Para los neoliberales del panismo, la reconquista del espacio público, del que han logrado echar a los coches, significa también, curiosa paradoja, la destrucción de la vida pública. Ahí, entre un decorado de fachadas –por dentro muchos de los espacios públicos, como el del Centro Cultural Universitario, donde los hijos de los pobres se forman en artes, están a punto de desmoronarse– y de calles que simulan el pasado, sólo hay lugar para el comercio regulado y los peatones. Los pobres ya no tienen cabida en él. El centro, ese sitio único y abierto, en el que los pobres tejen redes comerciales, ese lugar impregnado de relaciones concretas y vivientes, se está convirtiendo en una zona de turismo controlado.
Desde la promulgación del acuerdo número 4498, en el que el Cabildo de Cuernavaca acordó que “se regularía el comercio en el primer cuadro de la ciudad”, el hostigamiento y despojo de las mujeres y niñas indígenas de Morelos, Guerrero y el Estado de México que llegan ahí a vender sus artesanías se ha incrementado de manera atroz. Policías e inspectores de licencias y reglamentos se han dado a la tarea de maltratar física y verbalmente a esas mujeres a quienes les quitan sus mercancías sin darles actas de retención. El propio secretario de Desarrollo del Ayuntamiento declaró públicamente algo que muestra la estrechez de nuestros gobernantes: no se puede permitir el comercio de las mujeres indígenas porque “afean el paisaje”.
El mundo con el que sueñan nuestros neoliberales es el de un pueblo Potemkin y no uno real y concreto hecho de pobres creativos y solidarios.
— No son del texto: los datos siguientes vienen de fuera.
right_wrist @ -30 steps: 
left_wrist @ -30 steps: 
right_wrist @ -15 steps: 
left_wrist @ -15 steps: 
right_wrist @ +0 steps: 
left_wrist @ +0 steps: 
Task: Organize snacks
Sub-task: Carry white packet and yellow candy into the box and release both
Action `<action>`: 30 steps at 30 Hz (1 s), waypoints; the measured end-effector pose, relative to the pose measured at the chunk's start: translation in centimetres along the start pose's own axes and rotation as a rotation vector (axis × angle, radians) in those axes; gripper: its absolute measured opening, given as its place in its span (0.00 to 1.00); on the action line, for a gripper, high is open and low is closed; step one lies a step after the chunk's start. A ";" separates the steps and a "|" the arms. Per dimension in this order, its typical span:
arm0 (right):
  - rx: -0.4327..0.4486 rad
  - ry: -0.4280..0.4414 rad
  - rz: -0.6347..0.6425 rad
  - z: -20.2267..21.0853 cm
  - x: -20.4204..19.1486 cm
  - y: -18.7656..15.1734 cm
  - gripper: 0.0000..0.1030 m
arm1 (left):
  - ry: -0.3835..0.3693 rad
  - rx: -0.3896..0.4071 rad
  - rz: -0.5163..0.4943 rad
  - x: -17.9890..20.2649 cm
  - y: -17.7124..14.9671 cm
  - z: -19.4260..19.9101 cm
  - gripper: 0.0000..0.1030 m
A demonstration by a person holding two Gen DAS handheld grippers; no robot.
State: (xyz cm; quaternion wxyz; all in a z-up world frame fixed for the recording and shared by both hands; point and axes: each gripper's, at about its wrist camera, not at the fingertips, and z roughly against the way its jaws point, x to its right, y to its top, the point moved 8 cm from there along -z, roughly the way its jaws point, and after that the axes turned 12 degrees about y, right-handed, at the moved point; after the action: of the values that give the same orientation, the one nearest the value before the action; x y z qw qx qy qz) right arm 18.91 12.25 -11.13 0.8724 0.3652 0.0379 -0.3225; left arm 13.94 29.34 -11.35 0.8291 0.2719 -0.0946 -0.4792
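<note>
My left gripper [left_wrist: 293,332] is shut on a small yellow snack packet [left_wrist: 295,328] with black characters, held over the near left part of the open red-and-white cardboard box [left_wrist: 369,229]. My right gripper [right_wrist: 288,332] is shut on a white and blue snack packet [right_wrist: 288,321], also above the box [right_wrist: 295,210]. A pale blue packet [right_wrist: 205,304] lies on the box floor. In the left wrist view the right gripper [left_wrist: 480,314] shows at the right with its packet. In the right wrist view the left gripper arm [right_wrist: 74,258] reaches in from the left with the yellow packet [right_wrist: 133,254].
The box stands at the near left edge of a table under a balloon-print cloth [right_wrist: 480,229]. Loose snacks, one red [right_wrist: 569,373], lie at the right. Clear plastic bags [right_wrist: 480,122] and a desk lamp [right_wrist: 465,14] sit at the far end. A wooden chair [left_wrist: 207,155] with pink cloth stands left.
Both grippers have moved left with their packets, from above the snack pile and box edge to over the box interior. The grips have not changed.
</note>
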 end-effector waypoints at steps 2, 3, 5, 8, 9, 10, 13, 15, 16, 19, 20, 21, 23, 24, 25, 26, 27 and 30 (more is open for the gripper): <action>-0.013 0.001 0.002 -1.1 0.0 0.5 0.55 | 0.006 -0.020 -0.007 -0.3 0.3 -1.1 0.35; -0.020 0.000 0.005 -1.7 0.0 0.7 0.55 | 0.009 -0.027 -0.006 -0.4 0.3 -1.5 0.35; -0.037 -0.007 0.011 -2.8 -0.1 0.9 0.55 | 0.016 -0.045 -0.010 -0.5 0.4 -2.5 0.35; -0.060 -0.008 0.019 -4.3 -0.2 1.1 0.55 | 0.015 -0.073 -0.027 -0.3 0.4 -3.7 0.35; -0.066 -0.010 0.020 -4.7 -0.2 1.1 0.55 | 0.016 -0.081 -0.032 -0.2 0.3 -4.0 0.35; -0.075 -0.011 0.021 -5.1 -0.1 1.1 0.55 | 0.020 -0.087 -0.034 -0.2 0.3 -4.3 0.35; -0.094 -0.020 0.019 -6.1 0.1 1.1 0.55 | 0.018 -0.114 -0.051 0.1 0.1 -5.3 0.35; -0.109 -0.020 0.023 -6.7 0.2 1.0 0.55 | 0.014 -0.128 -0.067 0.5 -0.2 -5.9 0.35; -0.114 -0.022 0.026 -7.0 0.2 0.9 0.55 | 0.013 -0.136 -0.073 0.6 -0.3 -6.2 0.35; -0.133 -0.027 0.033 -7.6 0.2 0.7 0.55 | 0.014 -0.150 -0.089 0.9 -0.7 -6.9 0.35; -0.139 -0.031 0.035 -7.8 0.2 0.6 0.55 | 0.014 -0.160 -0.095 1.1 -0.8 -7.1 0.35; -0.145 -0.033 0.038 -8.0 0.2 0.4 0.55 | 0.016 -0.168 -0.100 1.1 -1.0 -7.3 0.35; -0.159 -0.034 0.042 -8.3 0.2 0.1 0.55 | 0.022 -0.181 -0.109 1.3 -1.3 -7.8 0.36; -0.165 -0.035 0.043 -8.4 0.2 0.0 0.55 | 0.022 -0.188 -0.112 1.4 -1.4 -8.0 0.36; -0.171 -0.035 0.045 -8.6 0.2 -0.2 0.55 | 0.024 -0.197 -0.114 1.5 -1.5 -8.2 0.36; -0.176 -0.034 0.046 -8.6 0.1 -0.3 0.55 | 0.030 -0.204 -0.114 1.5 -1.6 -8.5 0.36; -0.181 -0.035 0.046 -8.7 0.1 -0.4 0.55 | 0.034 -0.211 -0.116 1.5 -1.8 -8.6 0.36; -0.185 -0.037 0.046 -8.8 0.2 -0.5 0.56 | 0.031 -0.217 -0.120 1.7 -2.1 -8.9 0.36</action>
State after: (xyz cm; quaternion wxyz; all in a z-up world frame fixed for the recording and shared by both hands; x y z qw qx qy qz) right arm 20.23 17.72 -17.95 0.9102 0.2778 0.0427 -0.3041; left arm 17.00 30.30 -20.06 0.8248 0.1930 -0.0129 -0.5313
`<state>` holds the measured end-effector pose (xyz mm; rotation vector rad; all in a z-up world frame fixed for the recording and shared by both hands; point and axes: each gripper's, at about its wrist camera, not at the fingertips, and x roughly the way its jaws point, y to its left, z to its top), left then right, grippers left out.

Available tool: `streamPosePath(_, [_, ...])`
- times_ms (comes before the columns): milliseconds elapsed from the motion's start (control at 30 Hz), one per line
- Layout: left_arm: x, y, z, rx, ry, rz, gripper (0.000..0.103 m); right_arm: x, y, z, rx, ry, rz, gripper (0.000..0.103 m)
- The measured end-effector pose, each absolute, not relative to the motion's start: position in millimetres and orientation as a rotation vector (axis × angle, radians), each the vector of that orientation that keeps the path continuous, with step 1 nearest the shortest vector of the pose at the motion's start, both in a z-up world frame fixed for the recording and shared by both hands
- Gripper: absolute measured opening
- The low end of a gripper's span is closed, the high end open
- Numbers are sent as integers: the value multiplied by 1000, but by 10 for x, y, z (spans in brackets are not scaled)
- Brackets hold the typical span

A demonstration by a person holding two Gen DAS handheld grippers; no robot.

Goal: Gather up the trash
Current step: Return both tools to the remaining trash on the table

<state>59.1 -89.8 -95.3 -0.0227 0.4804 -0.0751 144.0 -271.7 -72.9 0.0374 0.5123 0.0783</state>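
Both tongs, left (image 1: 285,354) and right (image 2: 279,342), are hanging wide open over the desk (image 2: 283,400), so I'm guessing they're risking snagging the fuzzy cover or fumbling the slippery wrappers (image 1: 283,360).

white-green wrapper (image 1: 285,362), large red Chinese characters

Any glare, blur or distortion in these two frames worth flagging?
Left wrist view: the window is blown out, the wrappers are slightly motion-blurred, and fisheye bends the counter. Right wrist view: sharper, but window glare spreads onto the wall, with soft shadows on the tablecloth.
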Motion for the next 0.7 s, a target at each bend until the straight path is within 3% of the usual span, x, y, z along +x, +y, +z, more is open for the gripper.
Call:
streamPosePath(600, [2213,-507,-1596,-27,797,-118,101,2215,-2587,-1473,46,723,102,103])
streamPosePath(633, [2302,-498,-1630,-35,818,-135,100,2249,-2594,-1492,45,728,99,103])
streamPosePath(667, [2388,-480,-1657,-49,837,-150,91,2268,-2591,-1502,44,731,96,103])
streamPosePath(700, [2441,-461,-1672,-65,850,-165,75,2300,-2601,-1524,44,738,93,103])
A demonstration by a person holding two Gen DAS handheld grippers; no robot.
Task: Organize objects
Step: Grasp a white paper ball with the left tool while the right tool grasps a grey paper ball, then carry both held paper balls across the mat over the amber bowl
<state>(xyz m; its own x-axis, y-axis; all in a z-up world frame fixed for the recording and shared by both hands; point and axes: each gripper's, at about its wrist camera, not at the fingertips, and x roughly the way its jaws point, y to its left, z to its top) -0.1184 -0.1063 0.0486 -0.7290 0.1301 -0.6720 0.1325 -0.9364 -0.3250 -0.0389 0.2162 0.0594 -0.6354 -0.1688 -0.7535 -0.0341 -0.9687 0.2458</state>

A los pobres que no pueden controlar ni mucho menos enchufar al desarrollo, les cierran día con día las salidas. Creen que borrándolos del paisaje, encerrándolos fuera del espacio público, desaparecen. No se dan cuenta de que, al hacerlo, la pobreza que quieren borrar se convierte en miseria, que entre más riqueza quieren ostentar más destruyen las relaciones de mutualidad que son naturales entre los pobres históricos y la base de sus redes de subsistencia.
Cuando el Titanic se hundía, el capitán Smith mandó encerrar a los pobres de la tercera clase porque sólo había botes para salvar a mil de los 2 mil 201 pasajeros. Cuando el Carpathia llegó a recoger a los sobrevivientes sólo halló a 705. Si Smith no los hubiera encerrado, quizá con las cuerdas, las latas, los bidones de agua y un sinnúmero de cosas que para los ricos eran sólo objetos inútiles, muchos de esos pobres habrían sobrevivido. El mundo del desarrollo que ha entrado en crisis y que quiere encerrar a los pobres se parece a un enorme Titanic que no aprendió la lección.
Además opino que hay que respetar los Acuerdos de San Andrés, liberar a todos los zapatistas presos, derruir el Costco-CM del Casino de la Selva, esclarecer los crímenes de las asesinadas de Juárez, sacar a la Minera San Xavier del Cerro de San Pedro, liberar a los presos de Atenco y de la APPO, y hacer que Ulises Ruiz salga de Oaxaca.